_Work instruction_. What is the number of lines below that include "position"? Give that number alone.

-.-.-

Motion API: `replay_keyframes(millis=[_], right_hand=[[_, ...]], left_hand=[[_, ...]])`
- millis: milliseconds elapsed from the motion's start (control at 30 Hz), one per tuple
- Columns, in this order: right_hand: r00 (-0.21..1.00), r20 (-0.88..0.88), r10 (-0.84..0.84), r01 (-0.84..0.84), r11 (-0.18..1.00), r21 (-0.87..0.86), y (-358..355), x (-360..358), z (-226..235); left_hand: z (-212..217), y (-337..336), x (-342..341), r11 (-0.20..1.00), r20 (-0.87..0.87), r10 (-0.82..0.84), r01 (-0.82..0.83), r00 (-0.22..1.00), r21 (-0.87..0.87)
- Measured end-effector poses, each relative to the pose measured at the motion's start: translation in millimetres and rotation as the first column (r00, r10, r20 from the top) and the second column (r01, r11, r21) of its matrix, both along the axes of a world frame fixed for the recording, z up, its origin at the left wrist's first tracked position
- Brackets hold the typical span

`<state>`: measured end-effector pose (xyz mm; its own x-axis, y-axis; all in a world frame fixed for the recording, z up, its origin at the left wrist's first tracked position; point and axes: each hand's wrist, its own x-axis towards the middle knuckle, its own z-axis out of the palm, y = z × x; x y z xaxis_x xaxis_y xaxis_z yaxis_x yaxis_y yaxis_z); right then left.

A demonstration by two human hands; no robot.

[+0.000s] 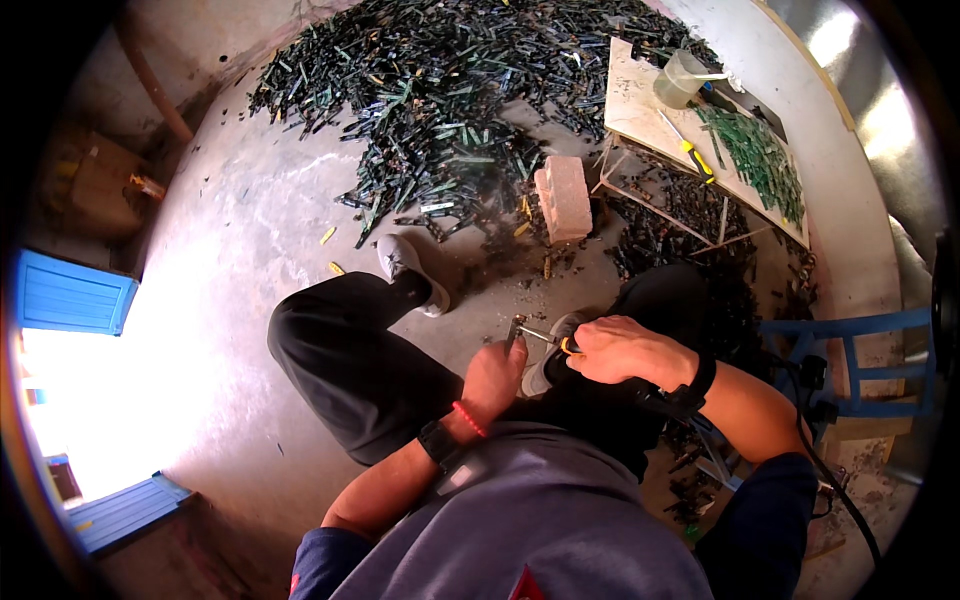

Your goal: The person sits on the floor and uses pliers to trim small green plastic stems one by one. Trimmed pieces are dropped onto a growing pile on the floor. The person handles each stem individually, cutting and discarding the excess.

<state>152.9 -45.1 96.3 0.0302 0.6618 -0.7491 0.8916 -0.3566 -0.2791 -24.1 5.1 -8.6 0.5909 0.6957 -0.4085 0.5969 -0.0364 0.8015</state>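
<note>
My right hand [628, 350] is closed around a screwdriver [569, 345] with a yellow and black handle, its metal shaft pointing left. The shaft's tip meets a small dark strip-shaped piece [516, 328], which my left hand [493, 376] grips upright between its fingers. Most of that piece is hidden by the fingers, and its exact kind is too small to make out. Both hands are close together over my lap, above the floor between my shoes. A reddish brick block [566, 200] stands on the floor just beyond them.
A large heap of dark and green strips [440, 90] covers the far floor. A low board table [640, 100] at the far right bears green strips [755, 165], a plastic jug [680, 80] and another yellow-black screwdriver [697, 160]. A blue chair frame [850, 365] stands to my right.
</note>
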Motion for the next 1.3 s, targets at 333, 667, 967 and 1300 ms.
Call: replay_keyframes(millis=[333, 667, 967, 1300], right_hand=[[0.868, -0.311, -0.386, 0.303, 0.910, -0.283, -5, 1, -25], [0.443, -0.629, -0.638, 0.527, 0.754, -0.392, -38, -15, -55], [0.158, -0.811, -0.563, 0.564, 0.726, -0.393, -42, -33, -64], [-0.273, -0.863, -0.425, 0.556, 0.662, -0.502, -33, -52, -64]], left_hand=[[-2, 3, -5, 0.998, 0.033, 0.031, -0.029, 0.999, -0.064], [3, 13, -9, 0.998, 0.089, 0.032, -0.027, 0.996, -0.063], [-3, 34, -19, 0.937, 0.384, 0.036, 0.102, 0.923, -0.333], [26, 49, -23, 0.244, 0.385, 0.371, 0.312, 0.845, -0.918]])
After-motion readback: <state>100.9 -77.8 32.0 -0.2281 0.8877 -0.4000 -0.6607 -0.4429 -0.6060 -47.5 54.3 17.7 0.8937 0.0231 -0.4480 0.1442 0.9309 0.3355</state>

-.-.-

_Written solution_. 2